A few things, showing the version number of simple machines, and showing it as out of date, is an open invitation to anyone who follows vulnerabilities to exploit them.
At the very least, pull that from the footer template chunk so that automated bots can't detect it.
I access linuxquestions.org almost daily, and have never seen anything problematic about it. Cloudflare issues might reflect locale of access, I in general almost never see cloudflare challenges.
Those are I believe javascript based, so you do have to allow javascript for LQ.
I am posting again because I again had server 500 failures, along with full post rejection without any alert, obviously caused by a misconfigured security rule, probably on the web server.
I posted this in another bug thread here, but the issues are not minor, but at least get rid of the open advertisement that the forum software is seriously out of date, just as a minimum. This takes about 2 minutes to get rid of since it will just be something in a template somewhere.
A few other things, https should not be optional, otherwise there is almost no point in using https, that might of course require ca-certificates be added to the tinycore base install, which pulls in openssl, so I can see the reluctance there.
You can make apache/web server rules that force use if the browser supports it, if I remember right, and falls back to http if the browser does not support it. Not positive, I know you can do it in code, but I think you can do it in configurations too, like .htaccess.
As someone above suggested, first of all, update simple machines to current, and if you can't update it due to some linking between the broken wiki software package and simple machines, that is why you don't do that, break that connection since the wiki doesn't work anyway.
Note that the open display of all the error data in the wiki link is STILL present, which means nobody is taking care of this stuff.
I repeat my suggestion: do yourself and your users, and your potential new users, a favor, and move the forums to lq and call it good and fixed. Then maybe install the wiki software package after removing the mods, if any, to attempt to connect the two user databases, and go on, hopefully you didn't lose all the data in the wiki, but if you did, ouch.

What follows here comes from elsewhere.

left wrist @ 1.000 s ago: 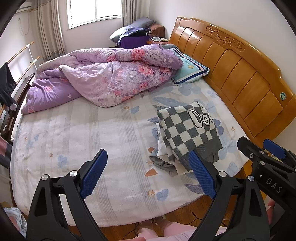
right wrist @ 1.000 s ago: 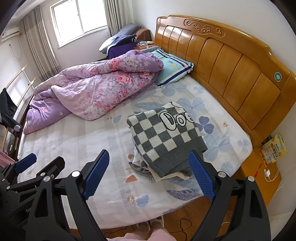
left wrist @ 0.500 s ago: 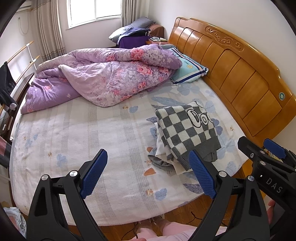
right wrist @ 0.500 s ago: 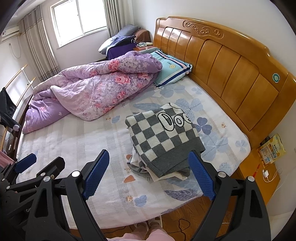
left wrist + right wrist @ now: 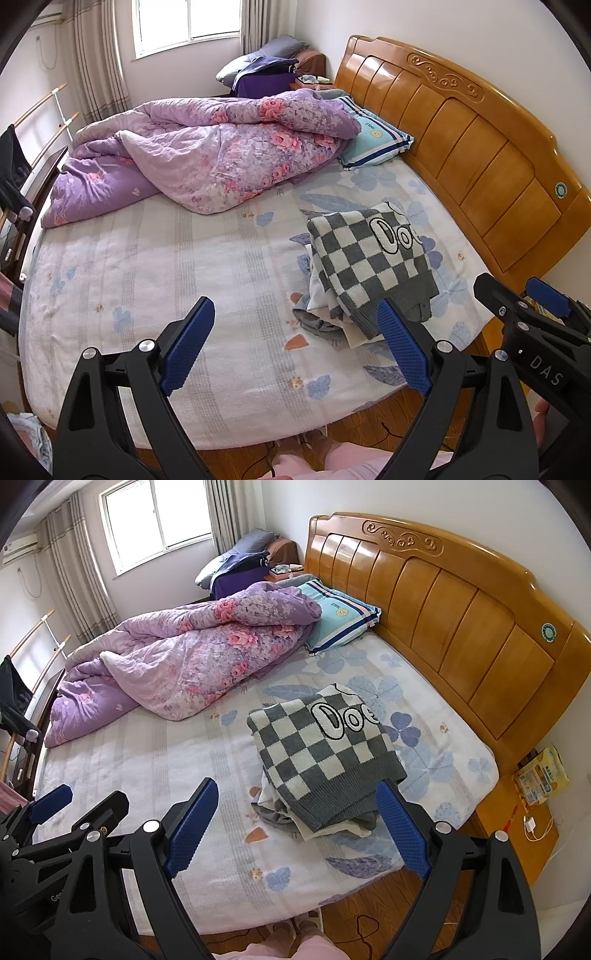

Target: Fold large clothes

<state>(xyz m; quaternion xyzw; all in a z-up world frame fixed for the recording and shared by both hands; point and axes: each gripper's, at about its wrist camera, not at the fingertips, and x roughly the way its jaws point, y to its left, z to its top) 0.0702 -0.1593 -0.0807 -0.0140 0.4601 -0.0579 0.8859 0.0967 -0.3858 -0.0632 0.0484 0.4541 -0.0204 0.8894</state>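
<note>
A folded grey-and-white checkered sweater (image 5: pixel 373 266) lies on top of a small pile of folded clothes (image 5: pixel 325 321) on the right side of the bed; it also shows in the right wrist view (image 5: pixel 325 753). My left gripper (image 5: pixel 295 343) is open and empty, held above the bed's near edge, left of the pile. My right gripper (image 5: pixel 297 825) is open and empty, above the near edge just in front of the pile. The right gripper also shows at the right of the left wrist view (image 5: pixel 532 314); the left gripper shows at the left of the right wrist view (image 5: pixel 70 812).
A crumpled purple floral duvet (image 5: pixel 207 158) covers the far half of the bed. A striped pillow (image 5: pixel 373 136) leans by the wooden headboard (image 5: pixel 480 147). A bedside table (image 5: pixel 517 819) with a yellow packet stands at the right. A rack (image 5: pixel 22 147) stands at the left.
Both grippers have drawn back and up slightly from the bed, so the pile looks a little farther away. Both stay open and empty.
</note>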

Running this stuff over time is a real pain, and a real commitment, but the ongoing presence of nothing but red flags indicates to me that in a sense, the facts have already made the decision, and it's just a matter of catching up to the facts.
In the old days I would have volunteered to help resolve this, as long as I was allowed to actually fix it, and not add more hacks and patches, but since I don't know either software package, experience guides me to not do that, or to even try.
But if I were to try, I'd figure out if there were any mods applied to link the databases, undo those mods, then do reinstalls of both forum and wiki software, current latest version, and pray it worked. If it did not work, I'd move the forums to lq.org and set up a new wiki package, and never try to repeat the errors that led to the failures.
I find, speaking for myself, the work required to maintain over many years this stuff requires always keeping up with fixes, updating, patching, etc, and it can't be done if you are not an active experienced web developer, except maybe for wordpress, which tends to upgrade fairly cleanly, but it's also annoying to run over time, and has a terrible forum feature, more of a hack than anything else, so not recommending that.
Again, re cloudflare, you want to leverage that existing protection, dealing with cloudflare is another pain for admins, but if it's all set up and working, you don't need to deal with it, beyond maybe a few users enabling javascript, or not being able to access site without a gui browser that runs javascript.
Actually, I take that back, I just tested our cloudflare protected site, and it loaded fine with lynx, so that's not an issue. That's lynx hitting a forced https page, by the way, through cloudflare, and lynx is about as basic as cli browsers get.
The hacker in me itches to try to fix your codebase, but the experienced developer in me knows that would lead to nothing but pain, but in many cases, just stripping out any mods, totally removing them, then updating the software in question to current version, may work.
Given your wiki simply doesn't work at all, and is displaying private system errors to the world, I would suggest this is the perfecct time to dump what you were trying to do, and update the software, remove the hacks, and then see what you have running and what doesn't work.